Ultimately, leadership is both highly personal and highly situational. There are all sorts of teams and leaders, and the themes and truisms I lay out in this book are universal; each leader has to adapt their own style and personal ethos. I submit that the personal ethos is the first thing a serious leader should reflect on when he takes on a new leadership role. No matter how long a job lasts, be it days or years, the leader should constantly review her ethos in light of the task at hand. My ethos, the philosophy outlined in my book Leading Leaders, is the man I want to be when I lead and the values I want my organization to manifest.
As an instructor at the Air Force Officer Training School (OTS), I saw the officer trainees take on the personality of their leaders time and time again. Each of us flight commanders were different in our approach to instruction. One thought of OTS as “adult education,” while another acted as if he’d just come off the set of Stanley Kubrick’s Full Metal Jacket. Each of the groups of officer trainees soon adopted the personality traits of their leader. The transformation was dramatic in some cases, and the military training environment intensified it. For me, it underscored my need to be sure I was the sort of leader I wanted people to emulate, because I knew they’d be taking my example as well as my instruction out into the Air Force.
What It Takes to Be Successful
I believe if a leader is truly successful, you see it in the demeanor and character of the people he leads.

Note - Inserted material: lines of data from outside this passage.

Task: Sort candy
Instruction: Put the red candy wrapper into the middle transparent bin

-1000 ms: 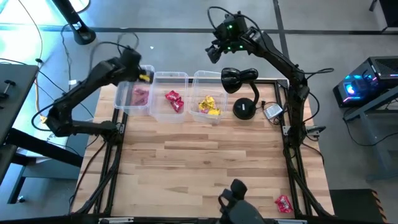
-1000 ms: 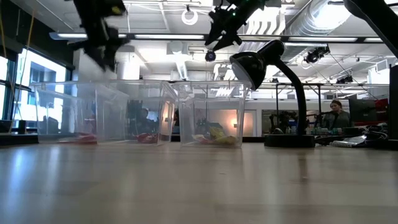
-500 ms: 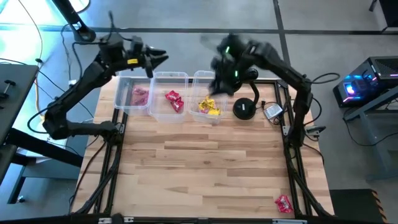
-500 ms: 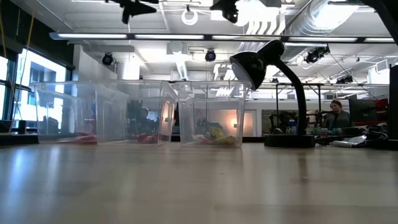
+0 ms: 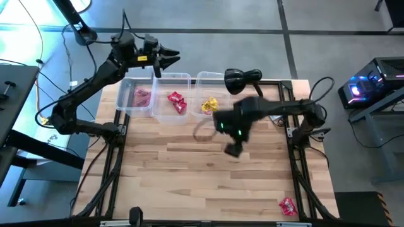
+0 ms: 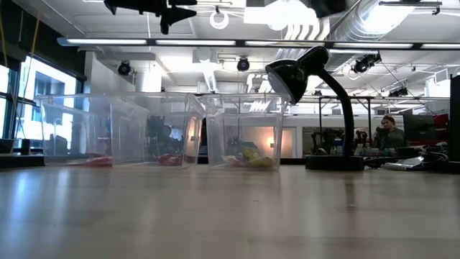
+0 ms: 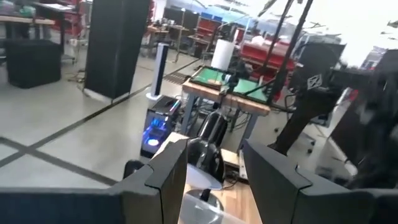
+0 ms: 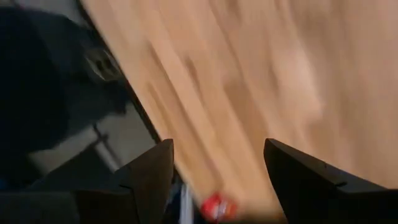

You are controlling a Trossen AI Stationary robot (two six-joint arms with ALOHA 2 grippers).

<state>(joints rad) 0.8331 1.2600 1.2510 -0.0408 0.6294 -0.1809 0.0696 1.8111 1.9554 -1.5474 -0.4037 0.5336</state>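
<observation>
From above, three clear plastic tubs [image 5: 173, 93] stand in a row along the far edge of the pale wooden table [image 5: 189, 170]: pink wrapped candy [image 5: 142, 96] in the left one, red wrapped candy [image 5: 177, 102] in the middle, yellow wrapped candy [image 5: 209, 105] in the right. A black desk lamp [image 5: 246, 94] stands just beside the right tub. One stray red candy packet [image 5: 288, 205] lies alone at the near right corner of the table, well apart from the tubs. The right gripper [image 5: 234, 149] hangs over the middle of the table, between the tubs and that packet; it is blurred here, so its fingers cannot be read from this view. The left gripper [image 5: 170, 58] is lifted beyond the far edge, above the tubs, fingers parted and empty.

From table height, the tubs [image 6: 165, 129] and the lamp [image 6: 316, 101] line up across the board, with candy lying in the bottom of each tub; the left gripper [image 6: 172, 10] shows high near the ceiling line.

The left wrist camera looks out into the room past its two dark fingers [image 7: 165, 180], which stand apart with nothing between them.

The right wrist camera shows its fingers [image 8: 149, 174] spread wide and empty over the blurred wood, with the stray red packet [image 8: 216, 205] ahead, by the table's edge.

So the packet lies toward the near right corner from the right gripper, and I judge the right arm far the nearer. Its long axis is too small to tell.
</observation>
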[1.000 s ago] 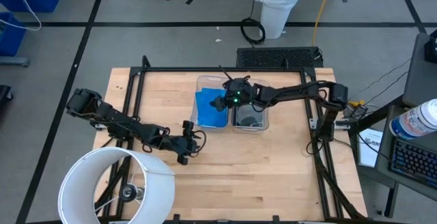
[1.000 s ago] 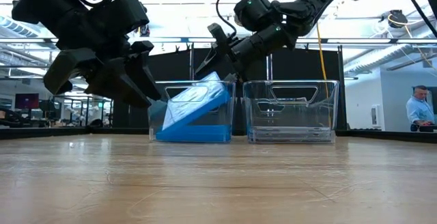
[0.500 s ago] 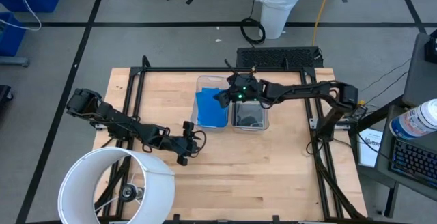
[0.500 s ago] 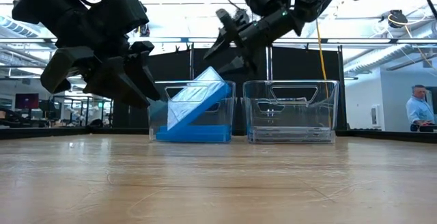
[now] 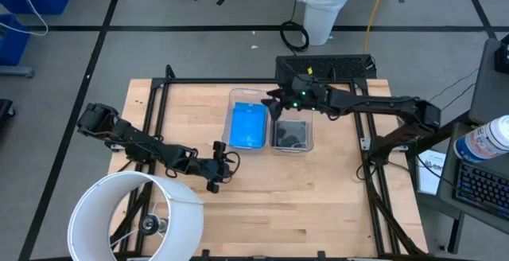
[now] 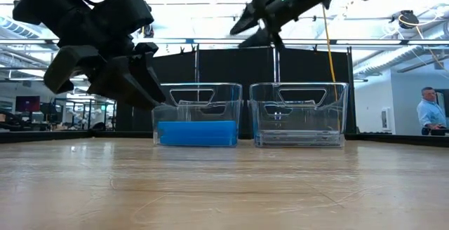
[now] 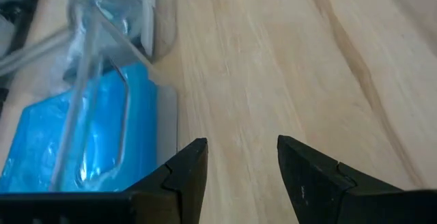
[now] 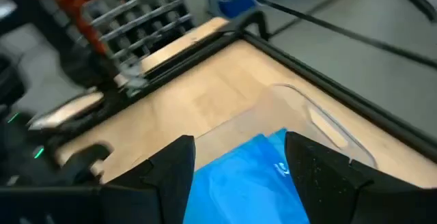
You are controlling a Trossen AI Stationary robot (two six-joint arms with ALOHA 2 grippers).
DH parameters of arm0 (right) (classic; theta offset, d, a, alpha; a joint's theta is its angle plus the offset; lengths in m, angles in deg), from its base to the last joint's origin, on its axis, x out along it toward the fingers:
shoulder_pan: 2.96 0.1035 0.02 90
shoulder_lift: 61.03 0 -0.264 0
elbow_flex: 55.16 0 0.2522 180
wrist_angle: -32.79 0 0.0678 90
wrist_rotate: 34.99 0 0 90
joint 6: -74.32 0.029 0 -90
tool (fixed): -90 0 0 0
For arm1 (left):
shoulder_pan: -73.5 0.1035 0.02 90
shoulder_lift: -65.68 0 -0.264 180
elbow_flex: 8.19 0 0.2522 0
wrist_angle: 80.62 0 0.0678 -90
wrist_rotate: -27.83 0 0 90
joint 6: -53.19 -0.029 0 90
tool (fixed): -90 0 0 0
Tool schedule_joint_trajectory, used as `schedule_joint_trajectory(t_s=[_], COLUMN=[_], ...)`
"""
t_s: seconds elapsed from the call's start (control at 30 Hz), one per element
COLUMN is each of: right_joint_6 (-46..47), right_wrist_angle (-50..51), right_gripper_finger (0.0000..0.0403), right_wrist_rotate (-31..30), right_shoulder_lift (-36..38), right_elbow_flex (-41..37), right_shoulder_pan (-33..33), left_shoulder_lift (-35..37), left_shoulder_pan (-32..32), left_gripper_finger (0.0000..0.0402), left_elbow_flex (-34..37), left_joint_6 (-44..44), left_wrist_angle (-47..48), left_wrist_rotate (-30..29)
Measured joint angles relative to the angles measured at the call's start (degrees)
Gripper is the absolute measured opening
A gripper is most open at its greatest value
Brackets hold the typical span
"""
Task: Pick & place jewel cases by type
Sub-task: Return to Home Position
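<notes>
Two clear bins stand side by side at the table's middle. The left bin [image 5: 248,94] holds a flat stack of blue jewel cases [image 5: 248,126] [image 6: 196,133] [image 8: 252,179] [image 7: 61,149]. In the right bin [image 5: 310,138] [image 6: 299,111] lie dark grey jewel cases [image 5: 292,136]. My right gripper [image 5: 272,102] [image 6: 245,35] [image 8: 239,162] hangs open and empty above the bins' far ends. My left gripper [image 5: 223,168] [image 7: 235,162] stands open over bare wood just left of the blue bin, near its front corner.
A large white cylinder [image 5: 135,213] stands at the table's near left corner, beside the left arm. A black frame [image 5: 262,80] runs along the table's edges. Bare wood [image 5: 302,205] lies in front of the bins. A person [image 6: 429,114] stands far behind the table.
My right gripper has risen from the blue bin, drawn back toward the table's far right and rolled about its own axis. The blue jewel case that leaned tilted in the left bin has dropped flat onto the stack.
</notes>
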Motion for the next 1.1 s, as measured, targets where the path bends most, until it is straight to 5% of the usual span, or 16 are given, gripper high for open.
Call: schedule_joint_trajectory(t_s=[0.17,0.37,0.47,0.57,0.77,0.93,1.1], right_joint_6=[-10.22,-18.45,-18.77,-18.65,-18.85,-19.38,-21.12], right_wrist_angle=[2.45,1.40,0.65,-0.09,-8.88,-11.29,-10.45], right_gripper_finger=[0.0175,0.0072,0.0016,0.0008,0.0002,0.0001,0.0000], right_wrist_rotate=[0.38,0.42,0.36,0.36,0.47,0.55,0.16], right_shoulder_lift=[2.94,6.26,8.39,11.15,18.42,26.77,35.25], right_elbow_flex=[-0.67,-4.46,-6.52,-9.17,-18.35,-26.60,-33.42], right_shoulder_pan=[4.47,9.38,10.18,10.67,11.43,11.54,12.95], left_shoulder_lift=[0.00,0.00,0.47,2.30,8.19,11.52,12.24], left_shoulder_pan=[0.25,2.14,3.54,5.52,10.43,16.66,21.29], left_gripper_finger=[0.0182,0.0178,0.0156,0.0113,0.0010,0.0005,0.0004], left_elbow_flex=[0.00,0.00,0.01,-0.04,0.04,0.04,0.75], left_joint_6=[0.49,-7.93,-12.67,-14.47,-14.39,-13.48,-10.42], left_wrist_angle=[-5.30,-6.96,-6.88,-7.08,-4.22,-1.59,-4.19], left_wrist_rotate=[-0.47,-0.67,-1.44,-0.18,13.51,28.53,36.56])
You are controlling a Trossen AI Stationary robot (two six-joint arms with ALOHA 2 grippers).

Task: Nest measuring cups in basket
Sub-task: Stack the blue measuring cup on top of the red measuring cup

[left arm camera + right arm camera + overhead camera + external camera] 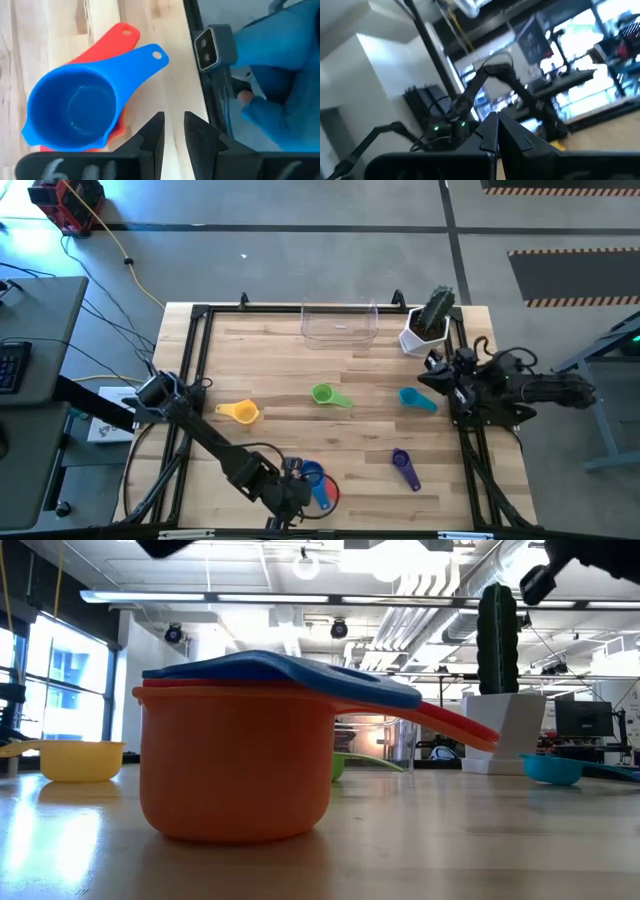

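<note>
We note the left gripper (173, 131), fingers slightly apart and empty, beside the stacked blue (75, 110), red (107, 47) and orange (235, 765) plastic measuring cups at the bench's near edge, the clear rectangular plastic basket (340, 326) at the far edge, and the right gripper (497, 131) closed at the right edge.

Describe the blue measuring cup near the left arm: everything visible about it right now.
The blue measuring cup is glossy plastic, round, empty, with a small pour lip and a flat handle ending in a hanging hole. It sits upright, nested in the red cup, which in turn sits in the orange cup, near the table's front edge, outside the basket. The left end effector hovers beside it, fingers slightly apart, not touching.
</note>
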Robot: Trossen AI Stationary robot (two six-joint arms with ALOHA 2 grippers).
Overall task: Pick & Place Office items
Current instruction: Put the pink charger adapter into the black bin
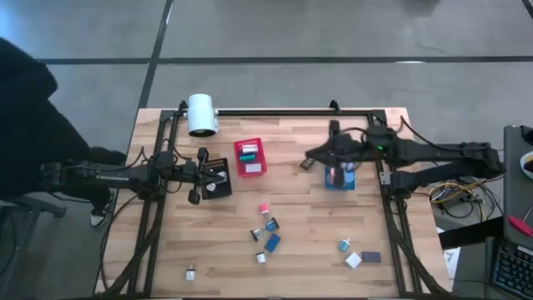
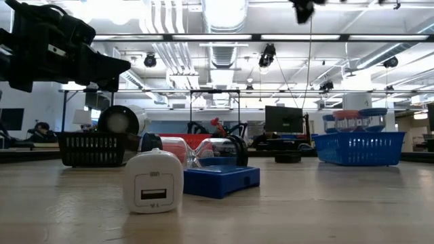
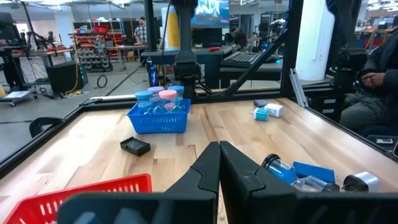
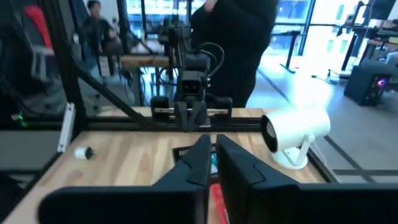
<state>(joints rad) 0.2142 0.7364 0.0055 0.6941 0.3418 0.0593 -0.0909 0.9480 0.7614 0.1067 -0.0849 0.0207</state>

It’s often surprising to me how much organizations, even large ones, take on the personality of the leader. It’s incumbent, therefore, on the leader to be a person of character, because he has great influence on the character of others. Once a leader understands that essential mandate—truly gets it—he is never the same person again. Integrity must be our watchword, because, without it, we cannot hope to build teams that trust each other. Respect is the common ground teammates join on to accomplish their professional and personal goals. Leaders Lead when they take charge and motivate others to achieve and grow. Teamwork is essential to reaching any end; individual achievement is almost always the result of shared effort. Finally, a leader’s strict attention to detail means that he fully understands the task and which Little Things Matter to getting things done. These are basic ideas, but without these principles as a solid foundation, a leader is without a starting place.
Before the satellite navigation, Global Positioning System, the most advanced navigation system was called the Inertial Navigation System (INS). In order to navigate from place to place, an INS device had to know precisely where it was at the start. Knowing that, the machine used speed and time to calculate distance and precise location along the route. The device was even used to navigate to the moon and back during the Apollo missions.
Like the fixed starting point for the INS, the principles described in this book are the starting point: a precise location to launch from for any leadership journey. If your personal leadership ethos is based on character, you’ll have a solid foundation no matter whether you’re leading a Boy Scout troop, a small business or major corporation, or battalions in combat.